The End of an Era
Four months ago, when my mom got off that airplane and greeted my 38–weeks–pregnant belly, a new future event was created in time: The day that she would leave and go back to her home. That day is today.
Today is a very sad day for me, not because it marks the beginning of real life for our family of three… Not because it means that I’ll have to get back in the kitchen and start cooking again… Not because I’ll have to spend all my time with Joaquin without the possibility of any breaks during the day… No… I’m sad, because today “Team Joaquin” has lost one of his very important members… Because I know that Joaquin — as little as he is — is going to miss my mom’s presence… Because I hate that my mom won’t be close to keep seeing all the progress in the development of her only grandchild… Because my mom gave me, my son, and my husband SO MUCH. She took care of all of us for four months, away from her home, her things, and her freedom; abiding our home’s rules and culture; helping me with what was needed, not necessarily what was fun.

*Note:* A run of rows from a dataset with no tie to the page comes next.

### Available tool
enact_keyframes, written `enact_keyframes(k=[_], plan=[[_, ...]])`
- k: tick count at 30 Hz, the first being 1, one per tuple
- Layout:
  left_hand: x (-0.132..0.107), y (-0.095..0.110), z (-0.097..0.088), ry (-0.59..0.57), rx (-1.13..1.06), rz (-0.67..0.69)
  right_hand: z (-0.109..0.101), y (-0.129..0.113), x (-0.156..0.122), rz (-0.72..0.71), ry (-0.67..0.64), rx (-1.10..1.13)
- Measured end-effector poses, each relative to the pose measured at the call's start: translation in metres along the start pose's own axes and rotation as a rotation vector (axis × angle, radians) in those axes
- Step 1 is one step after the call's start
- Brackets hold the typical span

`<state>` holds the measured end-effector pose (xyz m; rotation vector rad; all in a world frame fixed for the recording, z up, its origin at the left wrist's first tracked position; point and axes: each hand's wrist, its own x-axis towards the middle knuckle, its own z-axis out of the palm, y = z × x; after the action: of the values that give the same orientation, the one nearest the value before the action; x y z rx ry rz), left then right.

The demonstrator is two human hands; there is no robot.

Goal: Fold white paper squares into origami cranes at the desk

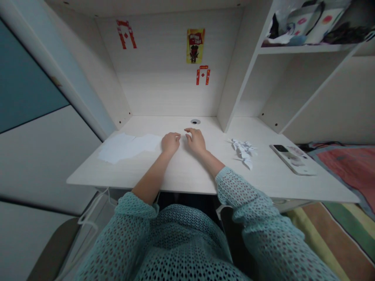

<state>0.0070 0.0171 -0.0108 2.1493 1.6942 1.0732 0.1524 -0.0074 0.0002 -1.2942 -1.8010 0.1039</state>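
Note:
Over the middle of the white desk, my left hand (170, 143) is closed, thumb and fingers pinched together. Something small and pale may be at its fingertips, too small to make out against the desk. Facing it, a short gap away, my right hand (196, 141) has its index finger and thumb apart, with nothing visible gripped between them. Flat white paper sheets (123, 147) lie to the left of my left hand, overlapping one another. Right of my right hand sits a loose heap of crumpled, folded white paper pieces (244, 151).
A phone (292, 159) lies on the right of the desk (187, 175). Behind my hands is a round cable hole (195, 121). A vertical divider (246, 66) stands at the back right, below a loaded shelf (307, 49). A white cable (89, 222) hangs at the left.

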Motion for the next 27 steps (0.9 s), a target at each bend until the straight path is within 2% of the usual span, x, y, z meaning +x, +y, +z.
enact_keyframes(k=[2, 5, 9, 13, 18, 23, 27], plan=[[0.003, -0.013, -0.006, 0.04, 0.145, -0.079, 0.012, 0.011, -0.009, 0.016, -0.031, 0.004], [0.01, -0.038, -0.016, 0.056, 0.304, -0.34, 0.018, 0.02, -0.017, 0.08, -0.072, 0.032], [0.017, -0.063, -0.025, -0.017, 0.337, -0.55, 0.019, 0.022, -0.016, 0.104, -0.063, 0.063], [0.019, -0.069, -0.028, -0.067, 0.385, -0.516, 0.018, 0.022, -0.014, 0.126, -0.067, 0.078], [0.019, -0.067, -0.033, -0.074, 0.419, -0.476, 0.017, 0.025, -0.014, 0.157, -0.066, 0.081], [0.022, -0.065, -0.038, -0.02, 0.418, -0.462, 0.018, 0.026, -0.013, 0.165, -0.072, 0.083], [0.024, -0.061, -0.044, 0.081, 0.419, -0.441, 0.018, 0.026, -0.013, 0.171, -0.067, 0.087]])
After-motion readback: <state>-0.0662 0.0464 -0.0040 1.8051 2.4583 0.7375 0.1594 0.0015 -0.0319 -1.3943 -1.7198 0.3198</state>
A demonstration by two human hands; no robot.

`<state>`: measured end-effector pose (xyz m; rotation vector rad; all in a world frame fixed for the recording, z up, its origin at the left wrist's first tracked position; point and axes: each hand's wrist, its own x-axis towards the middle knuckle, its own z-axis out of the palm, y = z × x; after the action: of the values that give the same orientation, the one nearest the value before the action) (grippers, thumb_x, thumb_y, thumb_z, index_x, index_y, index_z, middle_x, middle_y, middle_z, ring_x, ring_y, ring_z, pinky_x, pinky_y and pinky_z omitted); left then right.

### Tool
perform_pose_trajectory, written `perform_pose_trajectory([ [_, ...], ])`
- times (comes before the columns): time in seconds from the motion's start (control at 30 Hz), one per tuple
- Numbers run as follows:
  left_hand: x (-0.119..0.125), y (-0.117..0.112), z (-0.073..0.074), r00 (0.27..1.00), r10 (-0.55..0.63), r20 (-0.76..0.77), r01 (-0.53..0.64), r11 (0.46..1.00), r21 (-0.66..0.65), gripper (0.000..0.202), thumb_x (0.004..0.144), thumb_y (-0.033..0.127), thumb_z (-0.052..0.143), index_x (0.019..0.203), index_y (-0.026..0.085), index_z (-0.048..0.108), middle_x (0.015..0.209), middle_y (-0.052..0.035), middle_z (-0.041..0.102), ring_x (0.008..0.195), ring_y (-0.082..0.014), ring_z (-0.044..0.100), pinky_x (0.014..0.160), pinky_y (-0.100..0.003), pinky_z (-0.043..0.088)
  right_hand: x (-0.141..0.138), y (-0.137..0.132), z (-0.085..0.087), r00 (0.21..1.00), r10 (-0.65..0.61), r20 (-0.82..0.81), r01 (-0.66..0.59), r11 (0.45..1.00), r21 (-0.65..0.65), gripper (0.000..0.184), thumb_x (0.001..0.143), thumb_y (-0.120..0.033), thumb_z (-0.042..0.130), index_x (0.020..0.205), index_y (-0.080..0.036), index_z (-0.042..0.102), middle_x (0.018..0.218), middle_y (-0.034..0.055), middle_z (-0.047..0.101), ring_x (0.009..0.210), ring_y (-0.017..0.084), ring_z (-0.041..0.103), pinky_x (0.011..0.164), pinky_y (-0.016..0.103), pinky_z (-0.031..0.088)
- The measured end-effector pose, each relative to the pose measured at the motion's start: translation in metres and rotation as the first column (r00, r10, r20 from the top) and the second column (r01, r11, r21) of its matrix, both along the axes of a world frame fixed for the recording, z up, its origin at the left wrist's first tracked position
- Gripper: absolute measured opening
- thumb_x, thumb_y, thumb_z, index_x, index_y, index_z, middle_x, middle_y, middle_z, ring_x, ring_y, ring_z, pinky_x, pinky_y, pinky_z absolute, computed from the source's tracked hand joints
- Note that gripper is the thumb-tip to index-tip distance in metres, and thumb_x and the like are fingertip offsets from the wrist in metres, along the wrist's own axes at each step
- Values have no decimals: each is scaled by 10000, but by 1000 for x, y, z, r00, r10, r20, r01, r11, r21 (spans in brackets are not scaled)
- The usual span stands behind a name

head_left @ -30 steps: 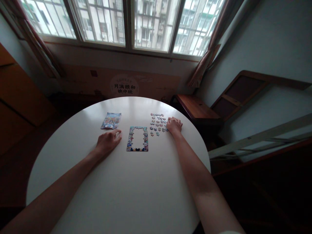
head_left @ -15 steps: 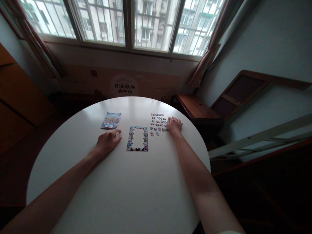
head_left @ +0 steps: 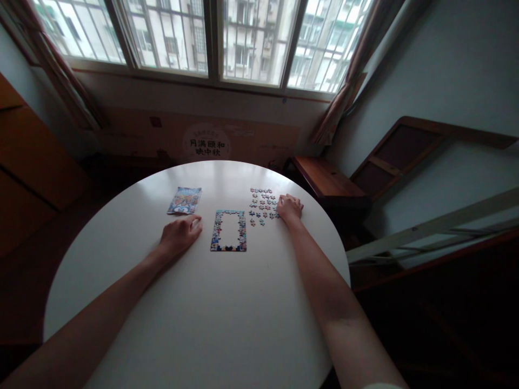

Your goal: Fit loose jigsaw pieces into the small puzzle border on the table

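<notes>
A rectangular jigsaw border (head_left: 217,229), joined along all four sides around a bare middle, lies flat near the centre of the table. To its left, my left hand (head_left: 181,233) rests on the tabletop with its fingers curled in and nothing visible in them. Just beyond that hand is a printed packet (head_left: 185,200) with a colourful picture. Loose jigsaw pieces (head_left: 261,206) are spread in rough rows right of the border. My right hand (head_left: 290,207) is at their right edge, fingers bent down over the table; its fingertips and anything under them are hidden.
All of this lies on a round white table (head_left: 211,308). A wooden bench (head_left: 330,177) stands beyond its right edge, near a dark wooden frame (head_left: 399,148) against the wall. Barred windows (head_left: 211,43) with curtains are at the back, and an orange-brown cabinet (head_left: 28,156) is at left.
</notes>
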<state>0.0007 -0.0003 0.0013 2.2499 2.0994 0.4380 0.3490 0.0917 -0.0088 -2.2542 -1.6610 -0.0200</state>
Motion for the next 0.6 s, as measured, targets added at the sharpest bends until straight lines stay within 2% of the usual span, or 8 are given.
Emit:
perform_pose_trajectory([
  [0.5, -1, 1, -1, 1000, -2, 1, 2, 1000, -6, 408, 896, 441, 442, 1163, 240, 677, 927, -59, 741, 826, -231, 689, 702, -290, 463, 0, 0, -1, 1000, 9, -11, -9, 1000, 7, 367, 938, -301, 393, 1172, -252, 672, 1368, 81, 558, 1238, 306, 450, 1005, 466, 359],
  [0.6, -1, 1, 0, 1000, 1, 5, -1, 1000, -11, 403, 897, 437, 443, 1162, 240, 676, 928, -57, 741, 831, -227, 688, 705, -286, 461, 0, 0, -1, 998, 9, -62, -6, 998, 55, 408, 904, -252, 425, 1262, -212, 618, 1331, 113, 585, 1214, 316, 485, 1001, 473, 369],
])
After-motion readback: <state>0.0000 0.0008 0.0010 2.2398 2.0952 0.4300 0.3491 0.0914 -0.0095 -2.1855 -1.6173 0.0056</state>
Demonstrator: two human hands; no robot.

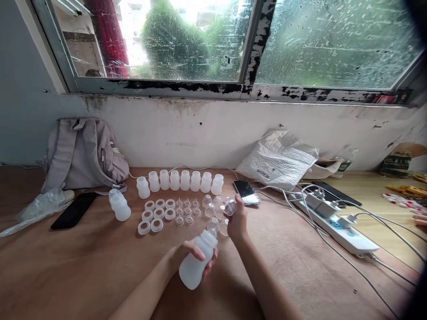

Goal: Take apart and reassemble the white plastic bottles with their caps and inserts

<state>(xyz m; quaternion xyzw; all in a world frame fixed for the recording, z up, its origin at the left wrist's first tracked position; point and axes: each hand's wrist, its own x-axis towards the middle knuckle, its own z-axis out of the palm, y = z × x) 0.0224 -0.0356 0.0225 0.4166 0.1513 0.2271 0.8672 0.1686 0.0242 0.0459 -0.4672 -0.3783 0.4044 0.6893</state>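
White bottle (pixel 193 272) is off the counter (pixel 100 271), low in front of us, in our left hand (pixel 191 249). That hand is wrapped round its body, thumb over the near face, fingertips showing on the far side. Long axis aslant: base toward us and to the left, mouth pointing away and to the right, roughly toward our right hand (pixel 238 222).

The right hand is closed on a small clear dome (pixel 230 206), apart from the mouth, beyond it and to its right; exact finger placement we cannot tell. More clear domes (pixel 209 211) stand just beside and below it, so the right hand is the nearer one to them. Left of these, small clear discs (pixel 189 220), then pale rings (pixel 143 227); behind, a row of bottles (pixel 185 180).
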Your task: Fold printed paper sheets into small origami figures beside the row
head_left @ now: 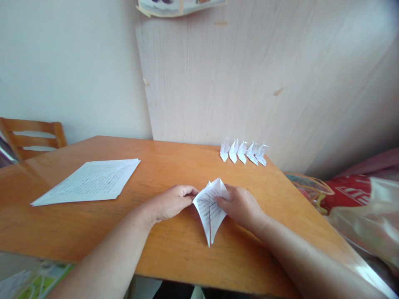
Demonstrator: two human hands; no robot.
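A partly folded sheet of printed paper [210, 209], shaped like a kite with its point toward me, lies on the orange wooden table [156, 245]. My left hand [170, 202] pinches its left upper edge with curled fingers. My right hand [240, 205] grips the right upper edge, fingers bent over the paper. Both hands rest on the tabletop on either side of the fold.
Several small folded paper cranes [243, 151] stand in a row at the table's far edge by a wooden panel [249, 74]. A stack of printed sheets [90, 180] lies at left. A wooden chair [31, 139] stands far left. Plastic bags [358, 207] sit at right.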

And although we both said that we’d be strong, it’s impossible not to see her and miss her today, everywhere and every moment in my home.
Now that she’s gone, I feel like things should be back to what they were before she came. But they’re not. Now, there’s a sweet baby sleeping on a swing close by. And I am that baby’s mom. I hope I’m as good a mom to him as my mom is and always has been to me.
Gracias por todo Nani. Te quiero muchísimo.